The episode also reveals deeper strategic confusion at X. The platform is simultaneously trying to position itself as a global town square, a creator economy competitor, and a politically influential platform in key markets. Those goals don't always align, especially when the engagement mechanics that drive one objective undermine another.
Competitors are watching closely. YouTube, TikTok, and emerging platforms have their own struggles with engagement farming and political content, but they've generally avoided sudden, geography-based payment overhauls. X's public fumble hands them a talking point when recruiting creators who value platform stability.
What happens next depends entirely on whether Musk articulates a clear alternative or simply killed the policy without a replacement strategy. Bier's post is still live on X, but without follow-up, it stands as a monument to a product change that never was. For now, foreign creators can keep chasing American political engagement without penalty—but the threat of future changes looms.

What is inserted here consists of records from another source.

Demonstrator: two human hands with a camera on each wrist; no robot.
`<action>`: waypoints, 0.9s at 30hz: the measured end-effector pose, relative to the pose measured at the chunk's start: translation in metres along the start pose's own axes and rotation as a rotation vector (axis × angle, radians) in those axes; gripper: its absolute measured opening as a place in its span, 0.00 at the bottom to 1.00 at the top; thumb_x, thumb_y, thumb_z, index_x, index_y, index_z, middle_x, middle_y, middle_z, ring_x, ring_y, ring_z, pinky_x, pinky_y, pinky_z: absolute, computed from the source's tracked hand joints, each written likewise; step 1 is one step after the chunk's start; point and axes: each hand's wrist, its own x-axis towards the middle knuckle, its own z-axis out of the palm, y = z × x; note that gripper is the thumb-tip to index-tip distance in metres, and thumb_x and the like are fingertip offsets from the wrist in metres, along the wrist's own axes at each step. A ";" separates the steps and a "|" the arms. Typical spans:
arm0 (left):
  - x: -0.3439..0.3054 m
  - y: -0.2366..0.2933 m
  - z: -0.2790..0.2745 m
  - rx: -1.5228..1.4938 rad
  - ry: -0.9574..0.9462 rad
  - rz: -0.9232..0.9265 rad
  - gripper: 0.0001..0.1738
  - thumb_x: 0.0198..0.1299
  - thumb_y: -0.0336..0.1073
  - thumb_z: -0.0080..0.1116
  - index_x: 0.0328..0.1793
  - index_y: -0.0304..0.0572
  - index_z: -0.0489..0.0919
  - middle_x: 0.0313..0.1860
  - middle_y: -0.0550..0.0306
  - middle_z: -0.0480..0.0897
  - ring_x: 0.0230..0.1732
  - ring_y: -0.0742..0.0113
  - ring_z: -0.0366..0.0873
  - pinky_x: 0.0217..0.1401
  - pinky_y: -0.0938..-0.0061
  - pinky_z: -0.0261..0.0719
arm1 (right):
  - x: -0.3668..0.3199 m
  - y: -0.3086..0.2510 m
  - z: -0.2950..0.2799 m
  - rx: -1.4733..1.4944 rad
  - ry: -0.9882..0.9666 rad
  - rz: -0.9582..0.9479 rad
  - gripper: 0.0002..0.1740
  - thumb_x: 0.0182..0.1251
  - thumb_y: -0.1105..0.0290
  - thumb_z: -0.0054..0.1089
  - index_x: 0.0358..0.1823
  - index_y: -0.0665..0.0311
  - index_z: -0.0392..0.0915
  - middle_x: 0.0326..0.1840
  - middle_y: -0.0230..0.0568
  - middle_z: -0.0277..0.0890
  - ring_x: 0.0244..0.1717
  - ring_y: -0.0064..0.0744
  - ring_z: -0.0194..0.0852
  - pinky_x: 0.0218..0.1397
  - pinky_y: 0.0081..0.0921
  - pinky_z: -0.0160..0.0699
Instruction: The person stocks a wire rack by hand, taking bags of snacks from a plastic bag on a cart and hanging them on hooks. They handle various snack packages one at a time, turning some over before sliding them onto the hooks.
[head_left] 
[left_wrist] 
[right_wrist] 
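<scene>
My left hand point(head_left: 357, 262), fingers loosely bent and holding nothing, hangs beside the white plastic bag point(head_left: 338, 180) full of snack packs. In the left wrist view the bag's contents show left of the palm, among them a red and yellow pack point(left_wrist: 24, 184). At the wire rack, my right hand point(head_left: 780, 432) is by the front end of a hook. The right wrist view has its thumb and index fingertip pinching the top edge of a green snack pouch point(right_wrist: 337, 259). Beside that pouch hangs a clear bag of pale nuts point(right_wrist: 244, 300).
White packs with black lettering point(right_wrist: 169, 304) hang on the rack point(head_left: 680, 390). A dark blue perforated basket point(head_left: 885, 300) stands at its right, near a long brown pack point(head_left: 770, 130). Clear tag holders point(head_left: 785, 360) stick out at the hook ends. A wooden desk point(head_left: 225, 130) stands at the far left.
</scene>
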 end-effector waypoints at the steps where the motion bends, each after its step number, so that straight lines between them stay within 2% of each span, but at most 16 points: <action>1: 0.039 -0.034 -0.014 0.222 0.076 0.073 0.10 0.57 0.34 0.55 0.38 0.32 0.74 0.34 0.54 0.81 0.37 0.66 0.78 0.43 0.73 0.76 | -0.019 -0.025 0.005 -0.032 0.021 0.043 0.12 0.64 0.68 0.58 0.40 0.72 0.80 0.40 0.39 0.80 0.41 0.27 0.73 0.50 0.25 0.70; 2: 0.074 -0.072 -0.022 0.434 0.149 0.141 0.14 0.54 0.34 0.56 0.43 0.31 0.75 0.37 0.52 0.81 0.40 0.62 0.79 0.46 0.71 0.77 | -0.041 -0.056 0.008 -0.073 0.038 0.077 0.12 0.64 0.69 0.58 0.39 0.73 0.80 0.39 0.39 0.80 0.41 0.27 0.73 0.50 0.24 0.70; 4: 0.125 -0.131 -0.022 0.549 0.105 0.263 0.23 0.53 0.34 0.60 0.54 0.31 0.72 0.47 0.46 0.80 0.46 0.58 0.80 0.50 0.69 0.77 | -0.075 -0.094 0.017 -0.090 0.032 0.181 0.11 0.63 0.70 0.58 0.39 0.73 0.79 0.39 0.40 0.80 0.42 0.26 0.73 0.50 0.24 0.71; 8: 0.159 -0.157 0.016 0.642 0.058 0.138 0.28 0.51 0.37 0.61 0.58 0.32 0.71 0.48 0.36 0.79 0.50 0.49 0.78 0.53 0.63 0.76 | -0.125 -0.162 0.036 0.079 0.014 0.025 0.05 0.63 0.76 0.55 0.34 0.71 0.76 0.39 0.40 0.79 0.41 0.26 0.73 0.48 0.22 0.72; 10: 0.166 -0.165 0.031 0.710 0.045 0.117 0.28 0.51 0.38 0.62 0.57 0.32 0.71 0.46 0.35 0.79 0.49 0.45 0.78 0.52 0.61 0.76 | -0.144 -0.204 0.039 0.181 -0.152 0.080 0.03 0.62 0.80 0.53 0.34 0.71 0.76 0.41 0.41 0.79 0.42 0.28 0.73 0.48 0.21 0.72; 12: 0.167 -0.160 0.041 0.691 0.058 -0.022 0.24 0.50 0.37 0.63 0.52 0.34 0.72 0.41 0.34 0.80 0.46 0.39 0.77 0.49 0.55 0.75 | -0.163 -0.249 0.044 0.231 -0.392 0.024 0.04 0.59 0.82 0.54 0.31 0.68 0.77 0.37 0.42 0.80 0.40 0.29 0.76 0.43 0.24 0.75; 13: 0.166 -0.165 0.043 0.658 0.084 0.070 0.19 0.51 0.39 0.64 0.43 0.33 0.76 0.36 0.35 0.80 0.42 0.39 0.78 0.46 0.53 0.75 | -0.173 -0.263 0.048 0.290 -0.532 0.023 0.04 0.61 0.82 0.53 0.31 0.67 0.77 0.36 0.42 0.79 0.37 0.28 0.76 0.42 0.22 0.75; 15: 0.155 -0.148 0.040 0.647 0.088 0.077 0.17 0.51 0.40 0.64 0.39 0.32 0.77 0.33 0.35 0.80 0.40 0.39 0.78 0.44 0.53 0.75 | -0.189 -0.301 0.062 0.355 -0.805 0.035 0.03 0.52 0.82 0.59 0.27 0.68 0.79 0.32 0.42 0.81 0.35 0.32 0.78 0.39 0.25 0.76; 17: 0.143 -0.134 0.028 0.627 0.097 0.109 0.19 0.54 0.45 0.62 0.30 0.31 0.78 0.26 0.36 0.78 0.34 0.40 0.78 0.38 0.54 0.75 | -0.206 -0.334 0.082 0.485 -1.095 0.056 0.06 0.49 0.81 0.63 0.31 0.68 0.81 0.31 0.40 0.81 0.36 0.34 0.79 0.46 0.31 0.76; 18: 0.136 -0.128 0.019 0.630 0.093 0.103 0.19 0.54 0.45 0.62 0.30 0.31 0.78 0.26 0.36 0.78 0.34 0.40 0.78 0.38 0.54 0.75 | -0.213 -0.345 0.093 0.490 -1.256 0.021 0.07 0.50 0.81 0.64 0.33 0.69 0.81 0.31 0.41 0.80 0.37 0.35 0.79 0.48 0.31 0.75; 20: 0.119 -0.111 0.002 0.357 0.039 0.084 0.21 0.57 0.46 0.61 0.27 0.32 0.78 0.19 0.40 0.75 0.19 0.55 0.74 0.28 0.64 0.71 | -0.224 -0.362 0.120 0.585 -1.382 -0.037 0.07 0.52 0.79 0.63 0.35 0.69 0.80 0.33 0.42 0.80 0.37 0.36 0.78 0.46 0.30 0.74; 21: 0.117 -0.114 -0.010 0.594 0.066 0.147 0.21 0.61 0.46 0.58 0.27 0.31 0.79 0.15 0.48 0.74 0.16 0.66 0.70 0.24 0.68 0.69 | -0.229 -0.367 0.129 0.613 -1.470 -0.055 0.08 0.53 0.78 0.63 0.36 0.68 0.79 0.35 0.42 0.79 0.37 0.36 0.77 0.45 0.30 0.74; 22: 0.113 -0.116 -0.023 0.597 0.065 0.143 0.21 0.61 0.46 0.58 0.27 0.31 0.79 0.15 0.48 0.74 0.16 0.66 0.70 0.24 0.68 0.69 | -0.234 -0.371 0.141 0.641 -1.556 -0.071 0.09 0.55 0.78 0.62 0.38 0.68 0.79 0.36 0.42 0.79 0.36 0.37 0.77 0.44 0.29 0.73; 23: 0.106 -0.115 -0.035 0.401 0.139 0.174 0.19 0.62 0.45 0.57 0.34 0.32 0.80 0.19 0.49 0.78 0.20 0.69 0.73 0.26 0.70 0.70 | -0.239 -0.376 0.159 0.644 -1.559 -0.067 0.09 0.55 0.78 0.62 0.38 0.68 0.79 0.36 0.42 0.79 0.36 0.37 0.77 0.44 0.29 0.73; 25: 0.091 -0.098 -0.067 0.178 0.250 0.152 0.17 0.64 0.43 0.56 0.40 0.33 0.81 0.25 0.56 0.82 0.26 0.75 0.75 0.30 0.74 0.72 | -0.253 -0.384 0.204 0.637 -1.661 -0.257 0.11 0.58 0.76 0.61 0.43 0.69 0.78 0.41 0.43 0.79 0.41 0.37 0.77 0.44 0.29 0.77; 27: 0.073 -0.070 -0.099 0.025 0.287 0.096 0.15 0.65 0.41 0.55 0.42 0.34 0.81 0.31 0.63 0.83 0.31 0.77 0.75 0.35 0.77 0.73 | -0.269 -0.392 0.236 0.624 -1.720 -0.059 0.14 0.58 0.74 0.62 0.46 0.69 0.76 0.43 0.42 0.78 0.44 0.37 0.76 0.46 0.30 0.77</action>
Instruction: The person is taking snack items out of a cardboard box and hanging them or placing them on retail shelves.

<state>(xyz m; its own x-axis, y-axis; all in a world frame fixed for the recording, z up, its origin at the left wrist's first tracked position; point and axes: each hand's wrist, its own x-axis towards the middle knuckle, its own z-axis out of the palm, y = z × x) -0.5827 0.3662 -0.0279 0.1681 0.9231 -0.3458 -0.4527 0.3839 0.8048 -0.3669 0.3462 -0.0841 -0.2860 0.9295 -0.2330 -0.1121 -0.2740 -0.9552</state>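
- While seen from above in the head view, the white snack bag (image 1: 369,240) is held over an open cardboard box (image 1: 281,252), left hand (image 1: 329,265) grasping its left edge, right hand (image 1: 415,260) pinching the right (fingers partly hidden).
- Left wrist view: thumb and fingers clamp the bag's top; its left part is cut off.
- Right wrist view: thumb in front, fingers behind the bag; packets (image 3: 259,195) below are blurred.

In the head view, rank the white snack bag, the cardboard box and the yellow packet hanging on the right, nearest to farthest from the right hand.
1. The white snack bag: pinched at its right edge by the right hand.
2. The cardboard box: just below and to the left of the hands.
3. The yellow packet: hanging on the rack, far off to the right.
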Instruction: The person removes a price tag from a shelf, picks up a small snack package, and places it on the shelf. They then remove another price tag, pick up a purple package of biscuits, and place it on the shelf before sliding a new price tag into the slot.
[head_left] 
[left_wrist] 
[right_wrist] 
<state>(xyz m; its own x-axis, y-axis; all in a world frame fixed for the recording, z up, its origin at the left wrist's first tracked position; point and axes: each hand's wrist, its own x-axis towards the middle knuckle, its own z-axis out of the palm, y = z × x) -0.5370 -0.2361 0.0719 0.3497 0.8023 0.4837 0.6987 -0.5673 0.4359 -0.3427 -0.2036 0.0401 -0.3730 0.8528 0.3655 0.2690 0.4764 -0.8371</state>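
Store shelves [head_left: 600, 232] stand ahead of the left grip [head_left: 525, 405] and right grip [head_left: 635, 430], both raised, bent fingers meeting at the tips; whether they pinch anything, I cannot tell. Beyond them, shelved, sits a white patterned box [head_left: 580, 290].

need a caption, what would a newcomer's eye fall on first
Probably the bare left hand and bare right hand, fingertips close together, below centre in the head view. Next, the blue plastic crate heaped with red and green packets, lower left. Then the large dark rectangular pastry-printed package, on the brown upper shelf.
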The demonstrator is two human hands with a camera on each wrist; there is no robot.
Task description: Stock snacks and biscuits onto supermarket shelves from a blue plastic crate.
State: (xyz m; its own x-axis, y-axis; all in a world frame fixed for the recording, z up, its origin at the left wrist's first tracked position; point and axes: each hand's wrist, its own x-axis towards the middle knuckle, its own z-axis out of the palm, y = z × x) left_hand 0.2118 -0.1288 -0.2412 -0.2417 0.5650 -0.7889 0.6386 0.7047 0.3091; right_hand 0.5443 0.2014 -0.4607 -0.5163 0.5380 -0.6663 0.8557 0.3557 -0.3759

This botched policy rollout shows X is still figuring out how to balance creator incentives with platform integrity goals, all while operating under Musk's unpredictable leadership style. For international creators monetizing U.S. political content, it's a temporary reprieve—but the underlying tensions around engagement farming and revenue allocation aren't going away. Whether X develops a more coherent strategy or continues lurching between half-implemented policies will determine whether it can credibly compete in the creator economy long-term. Right now, the platform's biggest product announcements come with an asterisk: subject to change without notice.